Hopefully this helps others that have this or a similar issue. I have three other Minis and they have never exhibited this issue. I purchased this around September 2014 and it was in the newer Green TiVo retail boxes. My older units that came in the orange boxes are still running fine.


----------



## BigJimOutlaw (Mar 21, 2004)

If you're willing to experiment, you could switch the box with another and see if the issue stays with the same TV, or if it follows the box to another TV. That would help isolate where the problem is coming from (box or TV).

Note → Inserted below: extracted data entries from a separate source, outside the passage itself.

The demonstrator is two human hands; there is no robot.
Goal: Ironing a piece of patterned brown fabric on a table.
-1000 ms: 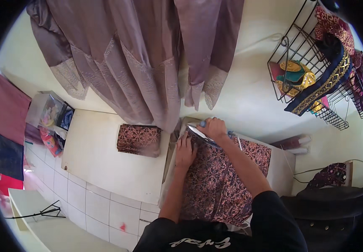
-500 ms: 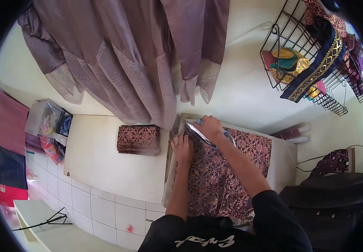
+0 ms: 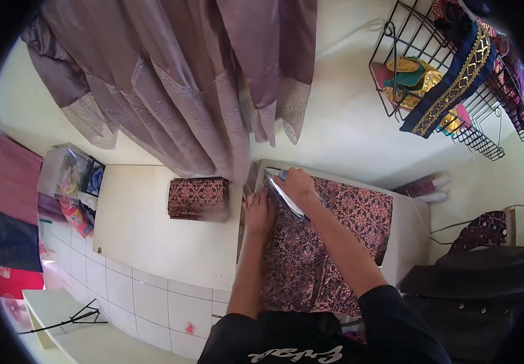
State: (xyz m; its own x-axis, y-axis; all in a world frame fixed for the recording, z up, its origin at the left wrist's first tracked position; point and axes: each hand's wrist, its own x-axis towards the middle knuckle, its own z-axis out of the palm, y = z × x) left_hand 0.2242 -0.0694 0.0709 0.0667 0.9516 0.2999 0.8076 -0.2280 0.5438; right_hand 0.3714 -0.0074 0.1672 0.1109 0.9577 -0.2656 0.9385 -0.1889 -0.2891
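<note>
My right hand (image 3: 297,187) is wrapped round the handle of a clothes iron (image 3: 285,199), whose silvery side faces left. The iron rests on a dark cloth with a pinkish floral pattern (image 3: 341,249), near the cloth's far left corner. This cloth lies spread over a pale board (image 3: 410,224). Just left of the iron, my left hand (image 3: 259,212) lies flat at the cloth's left edge, its fingers stretched toward the far side. Most of the iron's handle and its rear are hidden by my right hand and forearm.
A folded stack of similar patterned cloth (image 3: 199,199) sits on a cream tabletop (image 3: 158,249) to the left. Mauve satin garments (image 3: 171,85) hang above it. A black wire rack (image 3: 416,91) with gold-and-green shoes is on the wall. Dark clothing (image 3: 474,285) lies at right.
The iron and my right hand have shifted slightly left and away from me, and the iron's rear has gone out of sight. My left hand has moved slightly left, still flat.
</note>
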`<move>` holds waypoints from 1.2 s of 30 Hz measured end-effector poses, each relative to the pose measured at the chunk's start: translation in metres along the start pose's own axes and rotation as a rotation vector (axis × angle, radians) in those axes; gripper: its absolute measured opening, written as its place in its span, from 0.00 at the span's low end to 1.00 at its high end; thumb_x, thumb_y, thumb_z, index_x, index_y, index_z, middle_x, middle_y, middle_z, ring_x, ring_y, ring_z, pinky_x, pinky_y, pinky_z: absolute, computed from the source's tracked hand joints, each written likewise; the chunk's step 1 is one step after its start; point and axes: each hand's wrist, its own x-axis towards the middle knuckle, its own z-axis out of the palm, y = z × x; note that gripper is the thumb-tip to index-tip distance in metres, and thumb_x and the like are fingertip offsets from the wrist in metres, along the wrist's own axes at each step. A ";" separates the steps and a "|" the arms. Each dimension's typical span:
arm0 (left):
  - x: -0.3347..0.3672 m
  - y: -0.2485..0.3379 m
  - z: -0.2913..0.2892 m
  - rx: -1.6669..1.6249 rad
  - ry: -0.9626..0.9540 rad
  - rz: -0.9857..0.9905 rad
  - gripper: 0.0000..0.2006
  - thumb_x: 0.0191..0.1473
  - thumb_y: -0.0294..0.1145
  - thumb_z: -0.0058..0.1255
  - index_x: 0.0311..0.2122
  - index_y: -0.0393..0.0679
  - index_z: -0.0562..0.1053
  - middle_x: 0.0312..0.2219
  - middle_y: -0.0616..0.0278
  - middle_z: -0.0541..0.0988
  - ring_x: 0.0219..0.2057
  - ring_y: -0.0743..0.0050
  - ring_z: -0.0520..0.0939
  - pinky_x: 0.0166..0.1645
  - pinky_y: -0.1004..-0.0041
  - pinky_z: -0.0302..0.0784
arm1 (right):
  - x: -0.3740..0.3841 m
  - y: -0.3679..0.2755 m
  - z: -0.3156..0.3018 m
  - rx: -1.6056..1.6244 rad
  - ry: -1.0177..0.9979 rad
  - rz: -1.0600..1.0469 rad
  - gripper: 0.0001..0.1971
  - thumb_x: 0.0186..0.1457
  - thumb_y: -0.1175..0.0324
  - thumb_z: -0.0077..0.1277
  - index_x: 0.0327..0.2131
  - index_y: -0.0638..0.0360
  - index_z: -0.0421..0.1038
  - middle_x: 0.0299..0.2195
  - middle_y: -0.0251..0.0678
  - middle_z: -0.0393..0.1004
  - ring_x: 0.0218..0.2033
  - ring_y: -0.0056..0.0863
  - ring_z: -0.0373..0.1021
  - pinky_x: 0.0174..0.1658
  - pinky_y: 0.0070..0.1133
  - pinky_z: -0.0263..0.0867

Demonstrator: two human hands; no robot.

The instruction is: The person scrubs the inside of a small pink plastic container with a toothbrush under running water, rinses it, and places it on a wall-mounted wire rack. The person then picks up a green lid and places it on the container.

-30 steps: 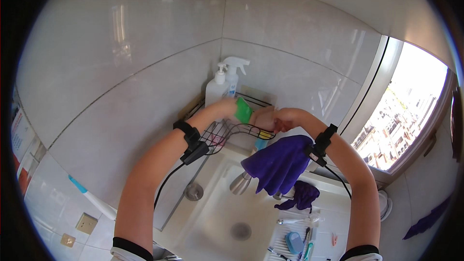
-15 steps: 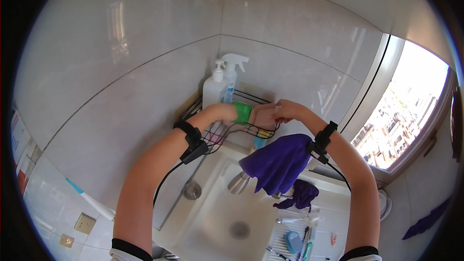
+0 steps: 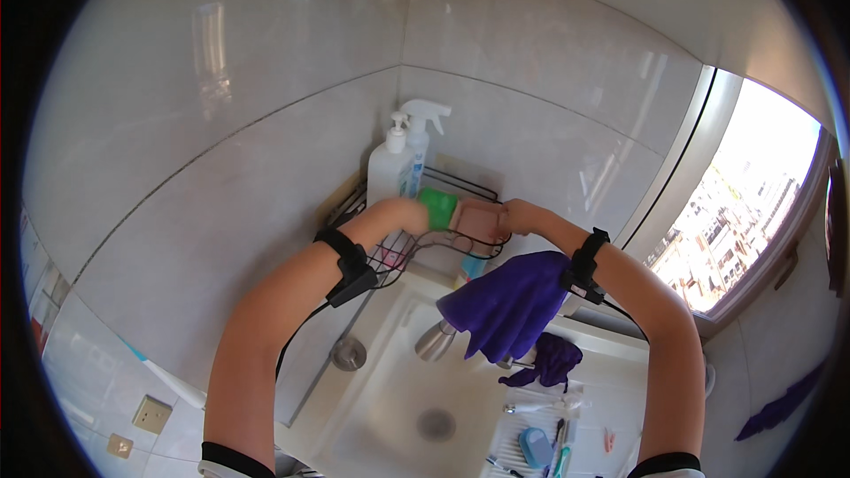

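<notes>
Both my arms reach to a black wire rack (image 3: 482, 184) in the wall corner. My left hand (image 3: 409, 215), blurred, is beside a green block-like thing (image 3: 437, 210); its fingers are smeared, so a grip on it cannot be made out. My right hand (image 3: 517, 218) is closed at the right edge of a shallow pink box (image 3: 478, 219), which sits against the green thing in the rack. A white pump bottle (image 3: 390, 173) and a white spray bottle (image 3: 423, 128) stand behind my left hand.
Below lies a white sink (image 3: 381, 389) with a metal faucet (image 3: 434, 342). A purple cloth (image 3: 509, 301) drapes over the faucet, and a second one (image 3: 556, 361) is bunched beside it. Toothbrushes and a blue case (image 3: 535, 448) lie right of the sink; a window (image 3: 735, 195) is at right.
My left hand has drawn back slightly from the green thing. My right hand has lowered a little at the pink box's edge. The whole view has shifted slightly.
</notes>
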 end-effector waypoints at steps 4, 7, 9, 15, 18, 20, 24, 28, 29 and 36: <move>-0.001 -0.006 0.006 0.033 -0.002 -0.017 0.12 0.42 0.25 0.41 0.30 0.27 0.72 0.27 0.42 0.75 0.31 0.53 0.76 0.37 0.67 0.69 | -0.015 -0.019 -0.011 0.036 -0.034 -0.016 0.29 0.33 0.50 0.59 0.34 0.65 0.69 0.23 0.35 0.74 0.23 0.25 0.69 0.23 0.22 0.65; -0.003 0.002 0.002 0.013 0.022 -0.040 0.12 0.42 0.26 0.42 0.29 0.27 0.72 0.27 0.41 0.75 0.32 0.50 0.76 0.39 0.65 0.68 | -0.017 -0.013 -0.015 0.004 -0.032 0.003 0.25 0.34 0.52 0.59 0.34 0.62 0.71 0.23 0.35 0.74 0.20 0.24 0.68 0.22 0.20 0.64; -0.015 0.003 -0.001 -0.017 0.028 -0.058 0.12 0.42 0.27 0.43 0.29 0.27 0.72 0.27 0.40 0.75 0.32 0.50 0.77 0.39 0.65 0.68 | -0.033 -0.019 -0.022 0.131 0.012 -0.014 0.22 0.37 0.54 0.57 0.33 0.61 0.71 0.21 0.33 0.73 0.18 0.22 0.66 0.21 0.18 0.63; -0.025 0.009 -0.018 -0.178 0.084 0.063 0.12 0.43 0.28 0.44 0.32 0.31 0.72 0.28 0.43 0.75 0.30 0.52 0.77 0.37 0.65 0.69 | -0.051 0.002 -0.021 0.176 -0.067 -0.070 0.17 0.48 0.57 0.49 0.39 0.56 0.72 0.17 0.31 0.71 0.15 0.19 0.63 0.19 0.16 0.62; -0.021 0.003 -0.013 -0.251 0.119 0.159 0.11 0.44 0.29 0.45 0.32 0.33 0.72 0.28 0.44 0.75 0.30 0.54 0.76 0.36 0.66 0.69 | -0.055 0.003 -0.017 0.114 -0.103 -0.063 0.17 0.52 0.56 0.44 0.44 0.49 0.69 0.18 0.32 0.71 0.15 0.19 0.63 0.20 0.16 0.62; -0.021 0.006 -0.020 -0.158 0.026 0.113 0.11 0.45 0.29 0.44 0.33 0.34 0.72 0.29 0.44 0.75 0.31 0.56 0.76 0.36 0.67 0.68 | -0.057 0.003 -0.015 0.146 -0.135 -0.029 0.18 0.54 0.55 0.41 0.49 0.45 0.65 0.19 0.33 0.71 0.16 0.19 0.63 0.21 0.17 0.63; -0.066 0.035 -0.048 -0.258 0.120 -0.021 0.14 0.48 0.28 0.40 0.41 0.35 0.67 0.35 0.45 0.74 0.36 0.56 0.74 0.39 0.67 0.67 | -0.065 0.003 -0.005 0.233 -0.174 -0.025 0.22 0.58 0.56 0.36 0.56 0.40 0.53 0.23 0.35 0.72 0.20 0.20 0.66 0.25 0.18 0.64; -0.118 0.069 -0.015 -0.590 0.528 -0.025 0.18 0.53 0.26 0.35 0.50 0.37 0.60 0.42 0.43 0.69 0.43 0.53 0.72 0.45 0.68 0.65 | -0.050 0.044 0.018 0.182 -0.015 -0.266 0.24 0.58 0.58 0.35 0.58 0.39 0.47 0.24 0.36 0.72 0.22 0.22 0.67 0.28 0.18 0.64; -0.129 0.072 0.005 -0.611 0.673 0.008 0.17 0.55 0.27 0.35 0.50 0.37 0.59 0.43 0.43 0.69 0.44 0.53 0.71 0.46 0.68 0.65 | -0.047 0.045 0.022 0.152 0.028 -0.321 0.24 0.58 0.58 0.35 0.58 0.39 0.47 0.24 0.36 0.71 0.22 0.22 0.67 0.29 0.17 0.64; -0.214 0.115 0.105 -1.065 0.615 0.029 0.19 0.56 0.27 0.36 0.53 0.37 0.59 0.51 0.53 0.65 0.53 0.64 0.65 0.54 0.74 0.59 | -0.123 0.043 -0.001 0.546 0.266 -0.114 0.22 0.56 0.61 0.40 0.54 0.48 0.55 0.21 0.31 0.71 0.19 0.20 0.64 0.22 0.18 0.63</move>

If it stays with the TV, it could be an HDMI "handshake" issue. Instead of HDMI, you could possibly try the component a/v kit Tivo sells:

https://www.tivo.com/shop/detail/av-cable

Or save a few bucks and buy BOTH of these:

http://www.ebay.com/itm/Original-WD...=US_Video_Cables_Adapters&hash=item3a80237fb0

http://www.ebay.com/itm/Original-WD...187?pt=LH_DefaultDomain_0&hash=item3a80237f63


----------



## jaredmwright (Sep 6, 2004)

I did try swapping the box and TV of my working units and the issue followed the same mini around, at different resolutions on different TVs. Only thing I did not try is swapping power supplies, I will try that now.

Thanks,
Jared


----------



## bradleys (Oct 31, 2007)

I also think this is an HDMI handshake issue. Probably the easiest way to fix this problem is to swap the HDMI cables for component cables... I am linking a troubleshooting guide for your reference.

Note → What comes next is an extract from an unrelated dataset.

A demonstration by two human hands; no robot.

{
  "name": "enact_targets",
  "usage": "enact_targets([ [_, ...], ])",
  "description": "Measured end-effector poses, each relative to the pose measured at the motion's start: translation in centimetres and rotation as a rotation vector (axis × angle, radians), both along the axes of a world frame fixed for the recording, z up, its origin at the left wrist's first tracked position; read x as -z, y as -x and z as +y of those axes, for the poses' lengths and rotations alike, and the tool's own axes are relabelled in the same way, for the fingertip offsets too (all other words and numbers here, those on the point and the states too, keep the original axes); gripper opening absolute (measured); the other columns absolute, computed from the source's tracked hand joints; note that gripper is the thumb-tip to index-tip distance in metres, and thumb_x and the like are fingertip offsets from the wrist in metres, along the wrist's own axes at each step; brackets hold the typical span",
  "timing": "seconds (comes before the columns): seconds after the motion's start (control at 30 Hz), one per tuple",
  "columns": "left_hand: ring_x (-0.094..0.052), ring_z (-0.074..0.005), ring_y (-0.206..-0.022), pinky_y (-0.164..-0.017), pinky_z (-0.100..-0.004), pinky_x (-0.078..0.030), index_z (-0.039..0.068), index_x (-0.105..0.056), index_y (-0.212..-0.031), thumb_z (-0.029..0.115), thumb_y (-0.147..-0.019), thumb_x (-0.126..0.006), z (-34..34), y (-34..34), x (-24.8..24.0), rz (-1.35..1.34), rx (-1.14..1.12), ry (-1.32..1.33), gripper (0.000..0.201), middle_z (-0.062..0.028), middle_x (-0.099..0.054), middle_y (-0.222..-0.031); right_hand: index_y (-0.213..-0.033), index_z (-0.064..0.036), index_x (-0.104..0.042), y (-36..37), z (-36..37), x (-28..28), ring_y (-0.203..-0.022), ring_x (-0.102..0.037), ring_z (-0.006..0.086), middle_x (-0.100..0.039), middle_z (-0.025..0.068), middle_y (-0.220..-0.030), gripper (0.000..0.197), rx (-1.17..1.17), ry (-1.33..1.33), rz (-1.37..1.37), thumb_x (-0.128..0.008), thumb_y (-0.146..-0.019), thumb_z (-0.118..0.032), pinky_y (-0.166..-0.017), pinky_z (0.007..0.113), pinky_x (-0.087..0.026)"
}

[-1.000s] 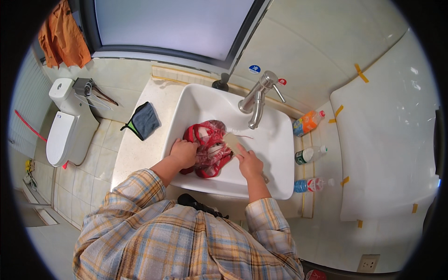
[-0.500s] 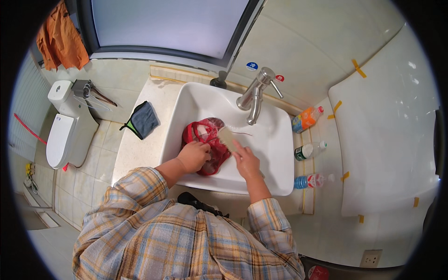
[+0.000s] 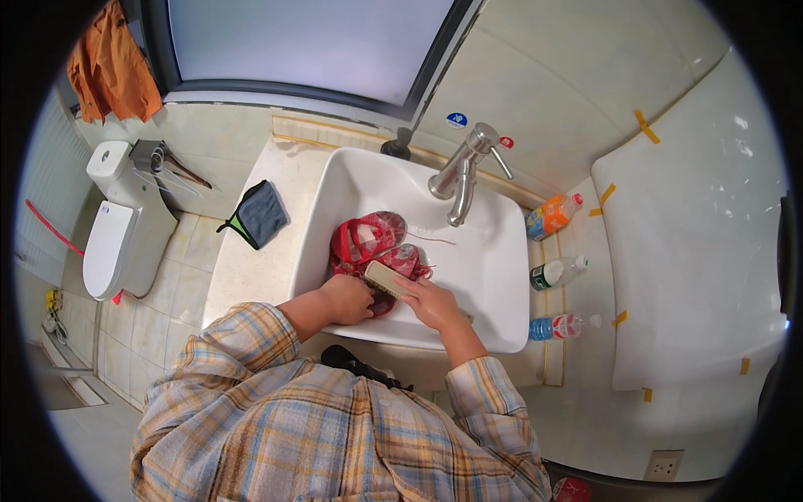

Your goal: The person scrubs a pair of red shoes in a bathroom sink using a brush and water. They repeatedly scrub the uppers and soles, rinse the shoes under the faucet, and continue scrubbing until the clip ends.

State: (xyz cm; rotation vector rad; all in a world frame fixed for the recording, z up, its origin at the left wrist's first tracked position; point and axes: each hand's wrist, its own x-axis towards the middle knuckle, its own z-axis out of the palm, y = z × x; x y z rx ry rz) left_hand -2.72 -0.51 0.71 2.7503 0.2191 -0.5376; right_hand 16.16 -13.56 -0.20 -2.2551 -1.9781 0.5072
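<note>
In the white sink (image 3: 493, 251) lie two red shoes with wet, foamy patches. The farther shoe (image 3: 361, 238) rests by the left wall, and a thin red lace trails from it across the basin. My left hand (image 3: 347, 297) is closed on the heel part of the nearer shoe (image 3: 407, 261), its fingertips partly hidden. With my right hand (image 3: 431, 303) I grip a beige scrubbing brush (image 3: 389, 279), its bristles turned down against the nearer shoe just beside my left fingers.
A metal faucet (image 3: 456, 176) rises at the sink's far right. Three bottles, one orange (image 3: 554, 216), line the right side. A grey cloth with green edging (image 3: 259, 215) lies on the left counter (image 3: 234, 272). A dark pump bottle (image 3: 396, 145) stands behind the sink.
The brush and my right hand have moved left and nearer to me, and the brush is turned more level. My left hand has shifted slightly nearer. The two shoes now show more apart.
</note>
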Motion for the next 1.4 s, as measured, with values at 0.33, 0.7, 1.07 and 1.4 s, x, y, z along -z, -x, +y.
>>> enact_targets([
  [0.33,-0.052,-0.0238,-0.113,-0.09,-0.038,-0.044,0.011,-0.064,-0.106,0.038,-0.086,-0.047,0.1,0.1,0.4,-0.015,0.021,-0.02,0.037,-0.0058,-0.055,-0.122,-0.131,-0.0342,-0.04,-0.7,0.1,0.3,-0.081,-0.061,0.0297,-0.056,0.0082,-0.098,0.041,0.234,-0.114,-0.093,-0.046,-0.091,-0.032,-0.07,0.044,-0.048],
  [0.7,-0.059,-0.024,-0.099,-0.081,-0.0388,-0.048,0.009,-0.065,-0.098,0.035,-0.083,-0.05,0.4,0.9,0.2,-0.223,0.064,-0.007,0.034,-0.0071,-0.062,-0.109,-0.128,-0.0355,-0.044,-0.4,0.3,0.3,-0.079,-0.061,0.0303,-0.057,0.0092,-0.094,0.039,0.244,-0.081,-0.052,-0.048,-0.089,-0.033,-0.068,0.042,-0.048],
  [1.07,-0.055,-0.0269,-0.107,-0.089,-0.0373,-0.046,0.009,-0.063,-0.108,0.033,-0.082,-0.054,0.5,0.7,-1.1,-0.155,0.038,0.046,0.036,-0.011,-0.055,-0.122,-0.126,-0.0364,-0.046,-1.2,0.1,0.5,-0.078,-0.06,0.0301,-0.057,0.0089,-0.094,0.038,0.452,-0.134,-0.004,-0.049,-0.089,-0.034,-0.07,0.043,-0.048],
  [1.4,-0.054,-0.0296,-0.108,-0.091,-0.0384,-0.044,0.008,-0.062,-0.108,0.029,-0.082,-0.056,0.4,1.3,-1.6,-0.209,0.016,0.099,0.035,-0.0125,-0.055,-0.121,-0.122,-0.0344,-0.051,-1.1,0.2,0.5,-0.074,-0.06,0.0293,-0.058,0.0082,-0.091,0.034,0.44,-0.157,-0.045,-0.052,-0.087,-0.033,-0.066,0.041,-0.048],
])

http://site.hdtvsupply.com/hdcp1.html


----------



## tarheelblue32 (Jan 13, 2014)

bradleys said:


> I also think this is an HDMI handshake issue. Probably the easiest way to fix this problem is to swap the HDMI cables for component cables...


+1

Alternatively, you could buy a cheap HDMI switch and have it sit between the Mini and the TV.


----------



## das335 (Feb 8, 2006)

jaredmwright said:


> -Every resolution was tried
> -Pushing resolution on bottom of unit would not bring the video back
> .


When you say "Every resolution was tried", were you switching your TV's resolution or making changes to your Mini ?

I had a strange problem with my Mini after the latest software upgrade.
It was working fine on the HDMI 1 port for over a month with no problems. I do no use it often so I did not notice the problem until AFTER the last software update. *I am no stating that it was caused by the update, just that I noticed it AFTER the update.*

Suddenly, I had a black screen and I could not get the Mini to display anything. During the reboot I saw a pink/green screen during startup but it never brought up the Tivo menu.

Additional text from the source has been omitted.